If so, you could rabbet-joint & NASA low-gas-epoxy in a small diameter transformer core so that a portion of it sits flush with (or even behind, say, 1-2mm of un-removed SS) the 'device-side' surface, to closely couple the magnetic flux from your exterior coil to the base of your device, where your secondary windings are placed, to receive the power.

If that's not an option, then I guess there's always the "put a 300W electro-magnet on the outside of the SS & deal with the losses" approach. However, I'm guessing that you most likely aren't trying to design an induction cooker that heats your whole SS surface with 299W of power.

Also, while not generally a 'preferred' option, it may be 'feasible' to transfer a small amount of power through 12mm of SS using ultrasound (or other physical vibrations), rather than E/M coupling. This would be a "far from efficient" approach, and 1W would likely be approaching an upper-limit for plausibility, but if all else fails, it could be worth consideration.

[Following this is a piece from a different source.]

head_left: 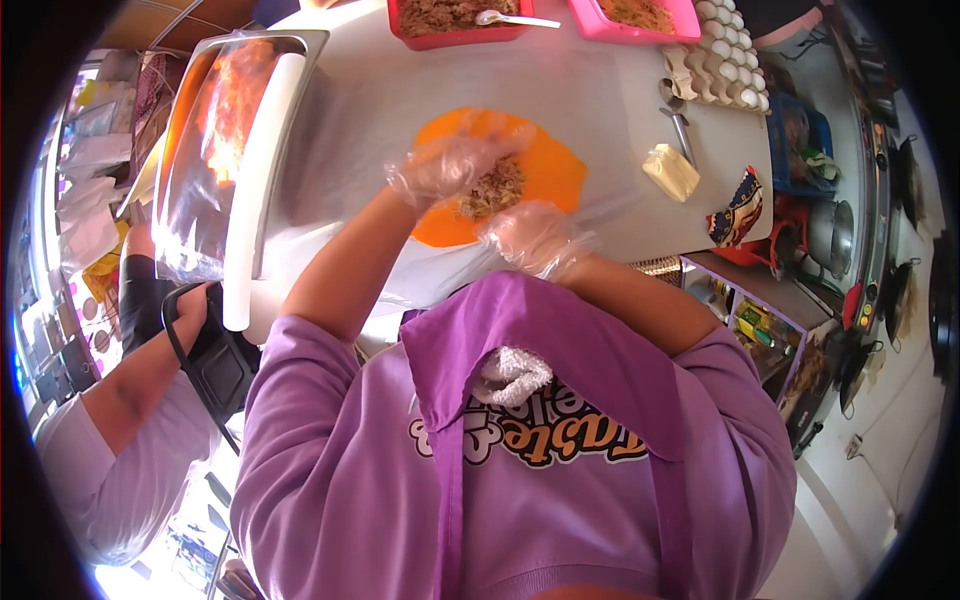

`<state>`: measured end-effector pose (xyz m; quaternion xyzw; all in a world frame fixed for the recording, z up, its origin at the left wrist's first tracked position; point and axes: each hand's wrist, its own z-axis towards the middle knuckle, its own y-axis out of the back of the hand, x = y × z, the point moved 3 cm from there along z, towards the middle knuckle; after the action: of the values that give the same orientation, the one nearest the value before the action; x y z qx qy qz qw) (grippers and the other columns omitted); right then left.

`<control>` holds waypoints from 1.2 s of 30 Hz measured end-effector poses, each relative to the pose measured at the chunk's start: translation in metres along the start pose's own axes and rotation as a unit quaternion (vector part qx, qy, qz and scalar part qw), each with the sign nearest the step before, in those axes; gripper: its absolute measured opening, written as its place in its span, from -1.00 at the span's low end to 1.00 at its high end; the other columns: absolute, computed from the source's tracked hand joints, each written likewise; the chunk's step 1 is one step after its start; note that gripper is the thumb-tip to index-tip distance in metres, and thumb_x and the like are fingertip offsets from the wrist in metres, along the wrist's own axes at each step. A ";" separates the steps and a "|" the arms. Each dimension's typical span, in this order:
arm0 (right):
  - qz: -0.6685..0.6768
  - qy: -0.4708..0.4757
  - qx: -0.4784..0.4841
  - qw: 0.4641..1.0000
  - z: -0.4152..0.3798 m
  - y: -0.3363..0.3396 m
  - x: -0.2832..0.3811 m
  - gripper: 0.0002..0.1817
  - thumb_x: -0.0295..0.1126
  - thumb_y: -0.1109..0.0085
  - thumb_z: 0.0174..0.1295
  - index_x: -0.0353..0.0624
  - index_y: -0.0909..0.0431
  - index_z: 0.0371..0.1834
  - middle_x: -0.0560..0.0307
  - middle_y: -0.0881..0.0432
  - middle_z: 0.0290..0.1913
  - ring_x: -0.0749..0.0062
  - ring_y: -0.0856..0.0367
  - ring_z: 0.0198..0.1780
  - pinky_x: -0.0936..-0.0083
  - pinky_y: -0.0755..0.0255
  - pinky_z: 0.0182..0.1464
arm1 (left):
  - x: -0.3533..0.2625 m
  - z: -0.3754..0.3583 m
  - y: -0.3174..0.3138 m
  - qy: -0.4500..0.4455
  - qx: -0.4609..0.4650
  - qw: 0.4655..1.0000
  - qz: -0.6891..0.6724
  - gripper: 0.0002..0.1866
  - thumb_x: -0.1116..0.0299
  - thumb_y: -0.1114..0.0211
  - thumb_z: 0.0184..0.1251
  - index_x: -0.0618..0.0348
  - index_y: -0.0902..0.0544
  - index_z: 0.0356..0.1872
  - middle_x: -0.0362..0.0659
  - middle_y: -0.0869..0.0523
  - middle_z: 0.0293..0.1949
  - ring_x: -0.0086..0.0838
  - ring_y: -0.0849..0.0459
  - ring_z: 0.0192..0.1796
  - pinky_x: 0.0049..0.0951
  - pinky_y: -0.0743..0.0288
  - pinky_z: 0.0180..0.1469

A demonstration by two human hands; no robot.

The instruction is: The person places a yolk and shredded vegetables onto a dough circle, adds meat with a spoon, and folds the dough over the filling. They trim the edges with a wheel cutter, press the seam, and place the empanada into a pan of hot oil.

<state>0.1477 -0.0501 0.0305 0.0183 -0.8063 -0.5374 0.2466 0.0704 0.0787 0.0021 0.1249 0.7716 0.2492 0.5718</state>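
A flat orange sheet of what looks like dough [555,170] lies on clear plastic film, with a heap of shredded brown filling [492,190] in its middle. My left hand [450,165], in a clear plastic glove, reaches over the sheet's far left part. Its fingers are stretched out toward the filling and somewhat blurred. Also gloved, my right hand [540,240] is at the sheet's near edge, close by the filling. The right fingers are curled in; whether anything is between them is hidden.
At left stand a metal tray [310,45] under plastic and a white roll [262,190]. Behind are a red tub [462,38] with a spoon and a pink tub [640,35]. Egg trays [700,80], a yellow block [670,172] and a wrapper [737,210] lie right. A person [125,430] is at left.
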 end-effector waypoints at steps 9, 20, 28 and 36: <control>-0.008 -0.003 0.036 0.999 0.008 0.009 -0.003 -0.79 -0.34 0.00 0.23 0.04 -0.65 -0.19 0.13 -0.70 -0.25 0.16 -0.68 -0.18 0.24 -0.55 -0.17 | 0.034 -0.031 -0.017 -0.066 -0.072 0.995 -0.005 -0.23 -0.34 0.17 0.35 -0.05 -0.29 0.42 -0.12 -0.36 0.40 -0.18 -0.28 0.43 -0.17 -0.05 0.45; -0.028 -0.031 0.069 0.997 0.011 0.005 -0.003 -0.72 -0.38 0.01 0.20 0.13 -0.68 -0.12 0.14 -0.70 -0.23 0.17 -0.68 -0.18 0.27 -0.56 -0.13 | 0.042 0.014 -0.011 -0.067 -0.041 0.989 0.129 -0.46 -0.02 0.28 0.48 -0.17 -0.34 0.39 0.00 -0.54 0.20 -0.05 -0.18 0.45 -0.10 0.24 0.53; -0.028 -0.033 0.072 0.996 0.009 0.001 -0.004 -0.70 -0.39 0.00 0.18 0.17 -0.68 -0.11 0.15 -0.71 -0.21 0.19 -0.69 -0.19 0.29 -0.57 -0.12 | 0.030 0.005 -0.015 -0.154 -0.042 0.948 0.274 -0.49 0.35 -0.02 0.27 -0.22 -0.46 0.28 -0.14 -0.73 -0.13 -0.21 -0.39 0.35 0.19 0.06 0.43; 0.017 -0.063 0.040 0.997 0.016 0.013 -0.013 -0.74 -0.42 -0.06 0.15 0.09 -0.71 -0.17 0.11 -0.70 -0.23 0.16 -0.68 -0.18 0.26 -0.54 -0.08 | 0.010 -0.036 0.048 -0.083 -0.096 0.968 -0.216 -0.53 0.35 -0.01 0.31 -0.09 -0.52 0.26 -0.14 -0.42 0.36 -0.18 -0.26 0.44 -0.28 -0.13 0.45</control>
<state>0.1555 -0.0268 0.0317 -0.0201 -0.8413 -0.5005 0.2034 0.0286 0.1153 0.0276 -0.0796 0.7025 0.1814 0.6836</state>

At my opinion, typical double U-shaped transformer divided into two parts will solve the problem due to low permittivity and conductivity of vacuum steel. But there will be problems due to vacuum. Typical lamellar core has large and developed surface area and and thus will bring unacceptable contamination into vacuum system. The coil has same problem. Thus, it is necessary to make core yourself from bulk steel, make coil frame from PTFE or something other with low gassing, and wind the inside coil from wire washed with gasoline. Transformer should work at low frequency to reduce Eddy currents.

Another way is to use existing door or vacuum pipe, which is isolated from the chamber by rubber ring, as second electrode. (chamber is first) Typical KF or CF flanges can be made insulated by putting polyimide film between touching steel surfaces while not altering sealing surfaces.